TASK BRIEF: Across the listing that follows, work out how many lines carry the string "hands". Provide that number and nothing else.

________________________________________

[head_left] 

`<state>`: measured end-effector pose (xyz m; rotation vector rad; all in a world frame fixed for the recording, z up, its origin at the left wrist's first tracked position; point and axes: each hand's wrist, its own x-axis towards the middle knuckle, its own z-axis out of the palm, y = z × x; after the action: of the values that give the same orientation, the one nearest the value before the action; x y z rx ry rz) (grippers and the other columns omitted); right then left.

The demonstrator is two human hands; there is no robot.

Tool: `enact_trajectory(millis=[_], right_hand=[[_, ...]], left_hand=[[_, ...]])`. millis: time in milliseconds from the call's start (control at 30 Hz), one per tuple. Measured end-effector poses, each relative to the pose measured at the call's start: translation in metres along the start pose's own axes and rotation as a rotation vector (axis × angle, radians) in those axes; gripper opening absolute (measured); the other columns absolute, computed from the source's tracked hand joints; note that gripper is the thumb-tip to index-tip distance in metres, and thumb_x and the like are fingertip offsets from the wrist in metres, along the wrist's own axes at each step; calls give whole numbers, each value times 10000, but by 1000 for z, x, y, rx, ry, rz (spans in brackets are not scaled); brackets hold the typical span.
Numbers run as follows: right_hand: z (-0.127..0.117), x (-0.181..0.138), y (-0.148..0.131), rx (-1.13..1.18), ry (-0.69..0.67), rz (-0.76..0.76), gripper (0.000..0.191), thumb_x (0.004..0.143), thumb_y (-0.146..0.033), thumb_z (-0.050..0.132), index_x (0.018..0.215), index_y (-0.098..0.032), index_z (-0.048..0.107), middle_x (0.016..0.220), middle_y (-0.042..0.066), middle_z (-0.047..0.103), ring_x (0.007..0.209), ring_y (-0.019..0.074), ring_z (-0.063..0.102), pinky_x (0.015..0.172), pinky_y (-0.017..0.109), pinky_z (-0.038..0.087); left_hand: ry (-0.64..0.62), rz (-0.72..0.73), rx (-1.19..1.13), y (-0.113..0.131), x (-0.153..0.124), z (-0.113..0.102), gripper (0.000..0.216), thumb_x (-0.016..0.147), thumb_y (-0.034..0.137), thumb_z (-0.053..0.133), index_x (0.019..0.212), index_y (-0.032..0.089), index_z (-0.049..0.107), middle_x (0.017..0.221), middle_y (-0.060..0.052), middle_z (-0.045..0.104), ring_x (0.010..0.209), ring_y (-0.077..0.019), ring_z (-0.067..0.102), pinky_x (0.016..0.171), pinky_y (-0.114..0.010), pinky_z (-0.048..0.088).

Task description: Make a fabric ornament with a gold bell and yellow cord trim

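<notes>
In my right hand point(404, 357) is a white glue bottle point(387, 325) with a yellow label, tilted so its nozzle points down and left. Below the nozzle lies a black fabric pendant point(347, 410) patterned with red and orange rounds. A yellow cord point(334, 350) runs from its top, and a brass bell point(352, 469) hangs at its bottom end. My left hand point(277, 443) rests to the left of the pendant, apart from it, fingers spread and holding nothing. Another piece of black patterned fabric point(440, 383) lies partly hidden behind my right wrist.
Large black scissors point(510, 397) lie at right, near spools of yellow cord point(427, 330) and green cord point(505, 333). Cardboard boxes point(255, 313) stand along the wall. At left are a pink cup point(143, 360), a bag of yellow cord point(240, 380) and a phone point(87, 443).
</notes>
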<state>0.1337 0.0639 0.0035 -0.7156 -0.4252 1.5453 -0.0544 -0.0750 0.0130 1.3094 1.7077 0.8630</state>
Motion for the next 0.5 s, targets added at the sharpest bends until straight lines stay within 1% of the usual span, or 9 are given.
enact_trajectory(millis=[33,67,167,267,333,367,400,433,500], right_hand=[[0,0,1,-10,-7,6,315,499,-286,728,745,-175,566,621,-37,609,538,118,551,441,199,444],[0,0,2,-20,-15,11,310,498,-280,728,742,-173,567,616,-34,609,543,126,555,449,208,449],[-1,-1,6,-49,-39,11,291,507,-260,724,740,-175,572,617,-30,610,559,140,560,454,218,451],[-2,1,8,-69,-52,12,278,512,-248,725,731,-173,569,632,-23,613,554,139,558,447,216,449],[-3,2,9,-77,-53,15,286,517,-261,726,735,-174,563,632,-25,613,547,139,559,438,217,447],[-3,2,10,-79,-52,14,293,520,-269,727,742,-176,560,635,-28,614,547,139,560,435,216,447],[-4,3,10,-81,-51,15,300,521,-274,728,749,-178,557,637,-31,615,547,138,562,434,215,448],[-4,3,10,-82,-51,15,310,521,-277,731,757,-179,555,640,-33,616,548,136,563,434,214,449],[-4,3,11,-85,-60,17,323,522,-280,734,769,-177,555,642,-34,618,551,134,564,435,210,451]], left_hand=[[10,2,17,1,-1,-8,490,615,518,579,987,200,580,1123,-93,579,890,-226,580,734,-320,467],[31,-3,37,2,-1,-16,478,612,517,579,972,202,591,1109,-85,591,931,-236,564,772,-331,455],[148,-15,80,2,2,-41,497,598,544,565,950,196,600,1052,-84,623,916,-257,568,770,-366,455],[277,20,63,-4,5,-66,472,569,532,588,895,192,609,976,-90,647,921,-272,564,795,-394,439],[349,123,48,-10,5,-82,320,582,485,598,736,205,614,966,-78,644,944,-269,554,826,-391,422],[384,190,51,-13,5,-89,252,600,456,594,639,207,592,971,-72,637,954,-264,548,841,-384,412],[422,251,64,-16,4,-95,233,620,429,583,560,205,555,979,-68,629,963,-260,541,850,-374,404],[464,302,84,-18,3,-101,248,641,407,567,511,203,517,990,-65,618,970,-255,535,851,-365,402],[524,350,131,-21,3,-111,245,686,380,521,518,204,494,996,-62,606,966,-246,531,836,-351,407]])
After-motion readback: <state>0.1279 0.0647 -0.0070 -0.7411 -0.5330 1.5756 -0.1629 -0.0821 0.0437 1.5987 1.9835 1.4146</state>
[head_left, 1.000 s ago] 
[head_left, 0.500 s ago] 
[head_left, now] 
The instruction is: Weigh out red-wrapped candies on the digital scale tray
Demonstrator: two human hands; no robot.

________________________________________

WORKED SOLUTION: 2